アーカイブ | RSS |
所長のメッセージ

所長のメッセージ  : 令和6年11月によせて

投稿日時:

鳥取産業保健総合支援センター 所長 黒沢 洋一

 

『世論調査はあてにならない』

 

アメリカの大統領選挙はまれにみる接戦であると各種世論調査が伝えられ、決着には
数日かかるとの見方が大半であった。だが、決着はすぐについた。そのため、世論調
査はあてにならないといわれる。

対象集団(母集団)を少数の標本(サンプル)から予測する世論調査は、統計学の理
論に基づく理想的な方法を用いればかなりの精度(推測が間違う確率5%未満のよう
に)で推測できる。理想的な方法の最も重要な点は母集団を代表するようなサンプル
が選ばればれることである。方法の誤りによる失敗例が1936年のアメリカ大統領選挙
における世論調査である。保健統計のテキストなどにも紹介される有名な事例である。
1936年のアメリカ大統領選挙は再選を目指す民主党のフランクリン・ルーズベルト候
補と挑戦する共和党のアルフレッド・ランドン候補によって争われた。
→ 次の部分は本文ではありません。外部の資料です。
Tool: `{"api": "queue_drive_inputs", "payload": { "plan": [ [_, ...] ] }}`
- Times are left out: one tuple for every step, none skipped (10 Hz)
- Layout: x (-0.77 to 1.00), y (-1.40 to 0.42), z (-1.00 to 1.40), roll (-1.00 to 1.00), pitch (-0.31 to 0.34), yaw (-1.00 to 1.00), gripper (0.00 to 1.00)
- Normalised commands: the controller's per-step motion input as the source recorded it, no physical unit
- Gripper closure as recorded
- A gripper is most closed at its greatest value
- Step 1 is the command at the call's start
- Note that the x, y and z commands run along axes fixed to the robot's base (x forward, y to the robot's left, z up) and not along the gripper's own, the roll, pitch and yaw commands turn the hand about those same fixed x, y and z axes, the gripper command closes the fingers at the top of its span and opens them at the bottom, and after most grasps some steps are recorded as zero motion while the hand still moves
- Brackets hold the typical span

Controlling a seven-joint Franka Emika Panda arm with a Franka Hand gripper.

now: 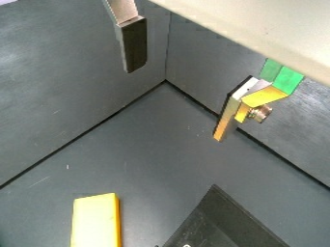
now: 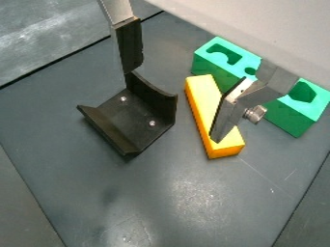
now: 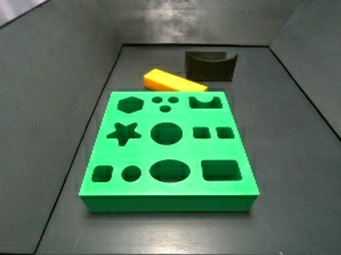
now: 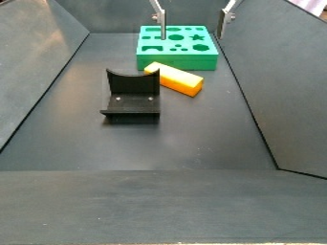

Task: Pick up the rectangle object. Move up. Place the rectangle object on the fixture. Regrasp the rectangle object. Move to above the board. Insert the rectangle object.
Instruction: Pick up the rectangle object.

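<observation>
The rectangle object (image 4: 173,78) is an orange-yellow block lying flat on the dark floor between the board (image 4: 179,46) and the fixture (image 4: 132,96). It also shows in a side view (image 3: 170,80) and in both wrist views (image 2: 206,118) (image 1: 95,220). The green board (image 3: 167,139) has several shaped cut-outs. The fixture (image 2: 129,116) is a dark bracket next to the block. My gripper (image 4: 194,11) hangs high over the near end of the board, open and empty. Its fingers (image 2: 129,48) (image 1: 133,43) stand wide apart. The gripper (image 2: 176,104) (image 1: 177,101) touches nothing.
Dark sloping walls (image 4: 52,57) enclose the floor on both sides. The fixture (image 3: 209,64) stands near the back wall. The board's green corner (image 1: 281,75) peeks out behind one finger.
</observation>
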Motion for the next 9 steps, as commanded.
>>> {"api": "queue_drive_inputs", "payload": {
  "plan": [
    [0.04,-0.06,-0.09,0.05,0.121,0.0,0.0],
    [0.03,-0.27,-0.01,0.08,0.0,0.07,0.0],
    [0.1,-0.47,-0.41,0.0,0.157,0.52,0.0],
    [-0.01,-0.09,-0.31,0.0,0.083,1.0,0.0],
    [-0.02,-0.06,-0.29,0.0,0.017,1.0,0.0],
    [0.0,-0.08,-0.45,0.02,0.0,1.0,0.0],
    [0.0,-0.08,-0.49,0.03,0.0,1.0,0.0],
    [0.0,-0.1,-0.51,0.04,0.0,1.0,0.0],
    [0.0,-0.23,-0.51,0.06,0.0,0.99,0.0]
  ]
}}
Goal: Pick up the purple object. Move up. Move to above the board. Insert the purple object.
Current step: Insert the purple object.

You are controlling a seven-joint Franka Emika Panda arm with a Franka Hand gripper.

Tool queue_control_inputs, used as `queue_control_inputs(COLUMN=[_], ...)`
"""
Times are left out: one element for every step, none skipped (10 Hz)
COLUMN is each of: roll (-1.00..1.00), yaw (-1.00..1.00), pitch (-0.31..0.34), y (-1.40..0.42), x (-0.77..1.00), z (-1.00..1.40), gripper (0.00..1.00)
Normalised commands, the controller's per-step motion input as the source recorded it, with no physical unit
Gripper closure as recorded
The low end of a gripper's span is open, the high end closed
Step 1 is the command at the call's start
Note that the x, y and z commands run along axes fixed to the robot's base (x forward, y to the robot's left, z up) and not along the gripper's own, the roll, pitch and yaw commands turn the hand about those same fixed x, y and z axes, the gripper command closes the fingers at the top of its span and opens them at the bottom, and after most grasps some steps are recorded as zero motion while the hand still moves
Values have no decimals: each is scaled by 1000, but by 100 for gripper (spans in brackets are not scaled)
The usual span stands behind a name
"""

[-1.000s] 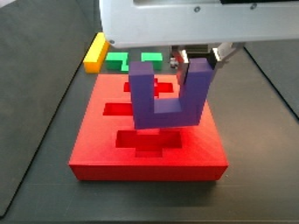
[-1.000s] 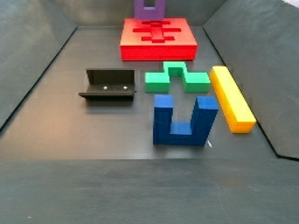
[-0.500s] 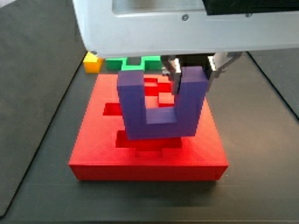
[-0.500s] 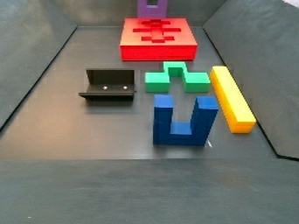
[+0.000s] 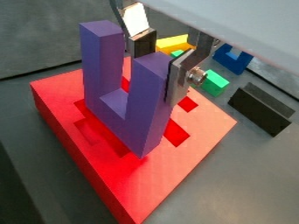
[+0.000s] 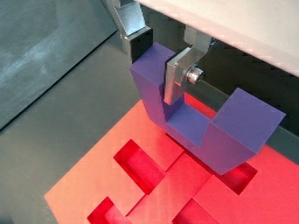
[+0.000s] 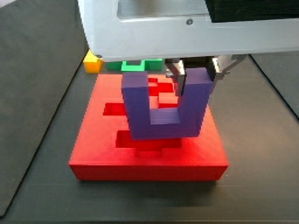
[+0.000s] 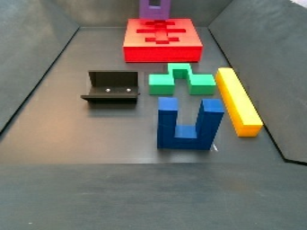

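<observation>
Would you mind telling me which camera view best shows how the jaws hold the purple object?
A wrist view: the gripper shows its jaws clamping one prong of the purple object above the board. The remaining wrist view shows this obliquely. Side views mostly hide it.

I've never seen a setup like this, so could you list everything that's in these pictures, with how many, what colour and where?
purple object: one, blue-purple U shape, prongs up, held over the board.
board: one, red slab with recessed cut-outs, at one end of the dark floor.
blue U block: one, blue, standing on the floor away from the board.
green block: one, green, between the board and the blue U block.
yellow bar: one, yellow, lying beside the green block.
fixture: one, dark, on the green block's other side.
gripper: one, silver fingers shut on one prong of the purple object, above the board.
</observation>
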Motion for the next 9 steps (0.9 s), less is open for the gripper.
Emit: queue_control_inputs(roll=[244,216,186,147,121,147,176,196,193], yaw=[-6,-3,0,-29,-34,-14,0,0,0], pitch=[0,0,0,0,0,0,0,0,0], y=[0,-23,-54,-94,-120,-131,-114,-91,-94], x=[-57,-51,-91,-149,-134,-80,-77,-51,-17], z=[-129,-146,-140,-123,-117,-154,-200,-220,-206], gripper=[100,100,100,100,100,100,100,100,100])
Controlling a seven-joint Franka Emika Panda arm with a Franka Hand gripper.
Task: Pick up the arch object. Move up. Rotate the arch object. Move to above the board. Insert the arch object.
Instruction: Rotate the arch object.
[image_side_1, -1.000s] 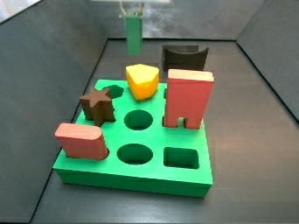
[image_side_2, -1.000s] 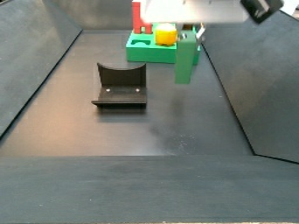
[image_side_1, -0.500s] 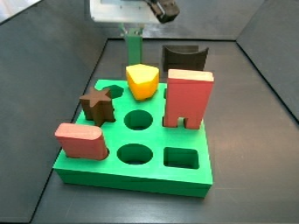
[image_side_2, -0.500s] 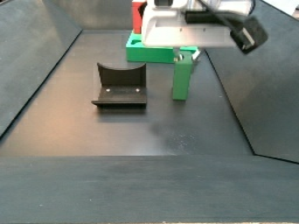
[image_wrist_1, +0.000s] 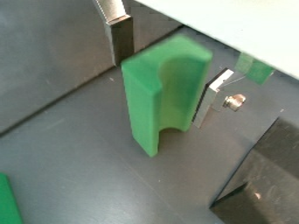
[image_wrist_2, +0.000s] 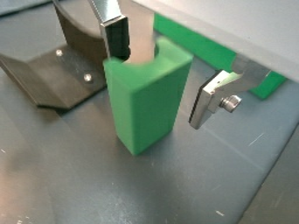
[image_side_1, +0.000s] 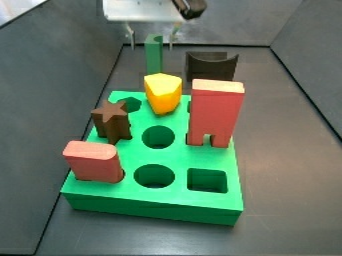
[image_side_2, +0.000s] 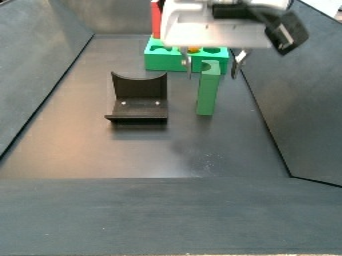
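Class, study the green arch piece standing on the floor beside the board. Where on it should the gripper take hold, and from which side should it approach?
Grip the upper part of the green arch from above, one finger on each broad flat face. It stands upright on its two legs, top free, and the gripper hangs open over it, fingers either side. The fixture and the board stand apart from it.

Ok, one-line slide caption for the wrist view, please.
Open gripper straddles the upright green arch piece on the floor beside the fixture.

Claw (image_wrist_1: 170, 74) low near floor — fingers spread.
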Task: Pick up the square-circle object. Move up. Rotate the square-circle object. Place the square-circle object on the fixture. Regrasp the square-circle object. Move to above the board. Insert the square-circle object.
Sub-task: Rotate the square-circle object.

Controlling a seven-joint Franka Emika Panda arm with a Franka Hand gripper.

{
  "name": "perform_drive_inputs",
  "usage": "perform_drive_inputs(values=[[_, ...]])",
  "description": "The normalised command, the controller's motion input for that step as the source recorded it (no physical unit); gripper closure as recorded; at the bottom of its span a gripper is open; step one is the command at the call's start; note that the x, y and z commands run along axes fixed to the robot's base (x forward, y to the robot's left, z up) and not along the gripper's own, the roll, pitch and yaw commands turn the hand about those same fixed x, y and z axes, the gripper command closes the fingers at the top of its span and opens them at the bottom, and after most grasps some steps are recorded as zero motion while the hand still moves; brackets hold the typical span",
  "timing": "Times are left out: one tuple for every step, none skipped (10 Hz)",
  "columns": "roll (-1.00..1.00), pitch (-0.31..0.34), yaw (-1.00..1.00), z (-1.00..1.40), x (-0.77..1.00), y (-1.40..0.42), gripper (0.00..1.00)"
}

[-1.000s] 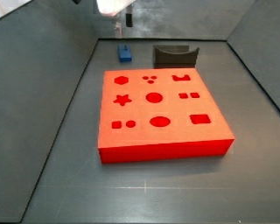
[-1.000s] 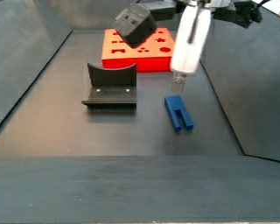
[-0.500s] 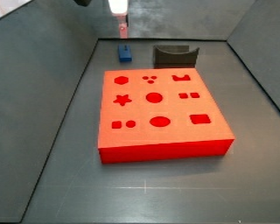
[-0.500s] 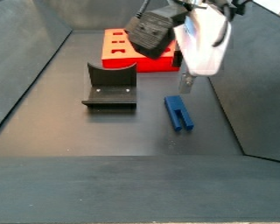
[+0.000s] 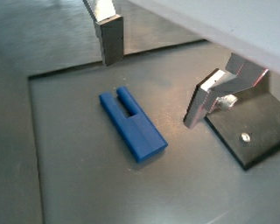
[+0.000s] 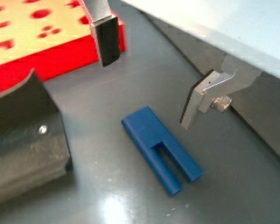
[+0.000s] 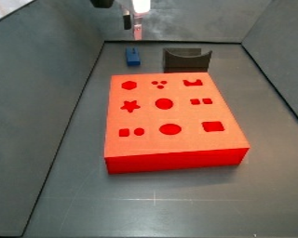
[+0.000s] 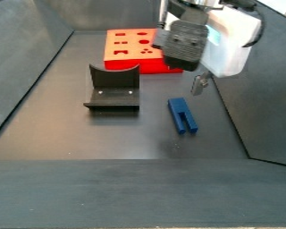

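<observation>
While the square-circle object lies flat on the dark floor beside the fixture, the gripper hangs just above it, jaws spread wide and holding nothing. The red board sits beyond the fixture

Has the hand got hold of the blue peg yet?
No: in a wrist view the peg lies flat on the floor, with the open hand above it.

side views facing opposite ways over the red board, wrist views close above the blue peg, all four sharing it, gripper overhead
</observation>
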Motion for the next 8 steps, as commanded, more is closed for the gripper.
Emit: perform_drive_inputs(values=[[0.0,0.008,1.0,-0.04,0.02,-0.01,0.0],[0.0,0.009,1.0,-0.04,0.02,-0.01,0.0],[0.0,0.01,1.0,-0.04,0.02,-0.01,0.0],[0.0,0.01,1.0,-0.04,0.02,-0.01,0.0],[0.0,0.011,1.0,-0.04,0.02,-0.01,0.0],[0.0,0.012,1.0,-0.04,0.02,-0.01,0.0],[0.0,0.013,1.0,-0.04,0.02,-0.01,0.0],[0.0,0.014,1.0,-0.04,0.02,-0.01,0.0]])
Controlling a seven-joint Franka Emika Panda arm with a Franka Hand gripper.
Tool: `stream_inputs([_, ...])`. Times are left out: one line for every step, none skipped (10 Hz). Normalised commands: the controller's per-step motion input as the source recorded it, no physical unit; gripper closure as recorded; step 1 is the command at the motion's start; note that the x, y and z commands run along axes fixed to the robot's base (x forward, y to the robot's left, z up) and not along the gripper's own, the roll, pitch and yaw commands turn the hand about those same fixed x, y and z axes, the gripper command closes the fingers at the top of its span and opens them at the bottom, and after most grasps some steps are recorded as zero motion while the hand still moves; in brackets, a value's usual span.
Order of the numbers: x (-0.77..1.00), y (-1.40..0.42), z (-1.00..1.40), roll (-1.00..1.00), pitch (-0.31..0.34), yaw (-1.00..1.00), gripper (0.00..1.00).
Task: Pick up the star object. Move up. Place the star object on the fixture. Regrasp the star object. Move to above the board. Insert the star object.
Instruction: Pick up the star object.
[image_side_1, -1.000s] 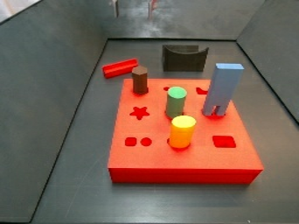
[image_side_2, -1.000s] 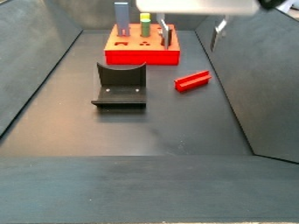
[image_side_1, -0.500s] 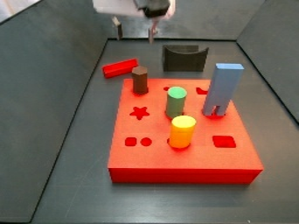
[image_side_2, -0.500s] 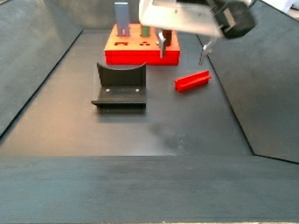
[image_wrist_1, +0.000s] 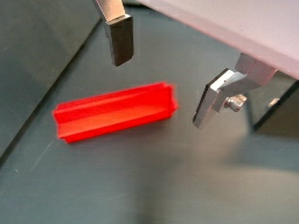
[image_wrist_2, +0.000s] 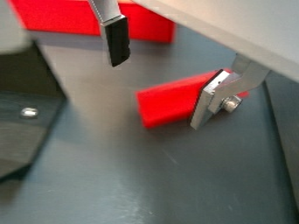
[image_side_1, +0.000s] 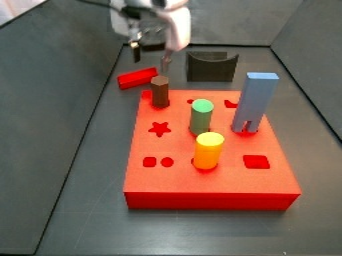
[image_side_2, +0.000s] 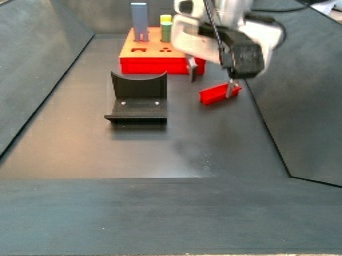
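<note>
The star object is a long red piece (image_side_1: 135, 77) lying on its side on the dark floor, left of the fixture (image_side_1: 211, 66). It also shows in the other side view (image_side_2: 218, 93) and in both wrist views (image_wrist_1: 117, 111) (image_wrist_2: 176, 101). My gripper (image_side_1: 150, 58) (image_side_2: 217, 78) is open and hangs just above the piece. In both wrist views the gripper (image_wrist_1: 162, 87) (image_wrist_2: 159, 92) stands astride one end of it, without touching. The red board (image_side_1: 214, 185) has a star-shaped hole (image_side_1: 160, 128).
The board carries a brown cylinder (image_side_1: 160, 92), a green cylinder (image_side_1: 202, 115), a yellow cylinder (image_side_1: 209, 150) and a tall blue block (image_side_1: 254, 102). The fixture (image_side_2: 136, 97) stands between the board (image_side_2: 160, 62) and the open floor. Grey walls rise on both sides.
The gripper has come down from the top of the view and now hangs low over the red piece. The piece and the board have not moved.
</note>
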Motion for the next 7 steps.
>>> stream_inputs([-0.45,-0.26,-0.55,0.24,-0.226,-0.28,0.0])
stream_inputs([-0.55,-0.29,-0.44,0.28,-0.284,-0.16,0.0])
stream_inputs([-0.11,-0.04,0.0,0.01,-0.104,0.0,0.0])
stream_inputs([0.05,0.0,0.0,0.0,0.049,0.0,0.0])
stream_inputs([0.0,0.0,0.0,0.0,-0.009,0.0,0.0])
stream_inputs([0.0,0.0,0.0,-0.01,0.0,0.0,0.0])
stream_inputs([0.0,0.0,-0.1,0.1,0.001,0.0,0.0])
大手雑誌のリ
テラリー・ダイジェストが自誌の購読者、電話利用者等の名簿等から無作為に調査対
象者を選び共和党のランドンと予測した。結果はフランクリン・ルーズベルトの大勝
であった。当時電話の普及が進みつつある段階で、電話を所有していた人には比較的
裕福であるという傾向があった。当時、共和党は比較的裕福な層が支持基盤で、民主
党は比較的貧しい層が支持基盤であった。そのため、電話帳から選んだ調査対象には
初めから共和党優位の偏りがあり、誤った予測結果となった。その後は電話の普及が
進んだので、このような偏りはほとんどないと考えられている。このため、新聞社な
どが行う調査方法は、コンピューターが無作為に決めた電話番号に調査員が電話して
回答を集める方法が一般的である。最近では、回答率の低下やコスト上昇の関係で、
インターネット調査への移行も進んでいるようだ。

対象者の選び方のほかに、回答する側の問題もある。例えば個人の収入に関する質
問は、無回答が多くなるなど、正確な情報が得にくいことが容易に推測される。基本
的な情報である年齢でさえも、正確な情報は得にくいことが知られている。実年齢よ
りも若く申告する傾向があるのだ。最近の大統領選挙では、意中の候補の名を表明し
ない、うその申告をするなど、いわゆる隠れ支持者の存在が調査結果をかく乱する要
因となっている。ある世論調査会社は「隠れ支持者」の存在を独自に調査・評価して
補正する方法を用いて今回の大統領選挙結果を正確に的中させている。多数の世論調
査が出てくるが、このような調査能力に優れた世論調査会社の結果を信頼すればよい
のではないかと思う。ただ、この会社も前々回2016年の大統領選は的中させているが、
前回2020年は外しているようだ。「隠れ支持者」の存在を過大に評価しすぎたせいかも
しれない。世論調査結果は、あくまでも参考資料の一つとしてみるのがよいだろう。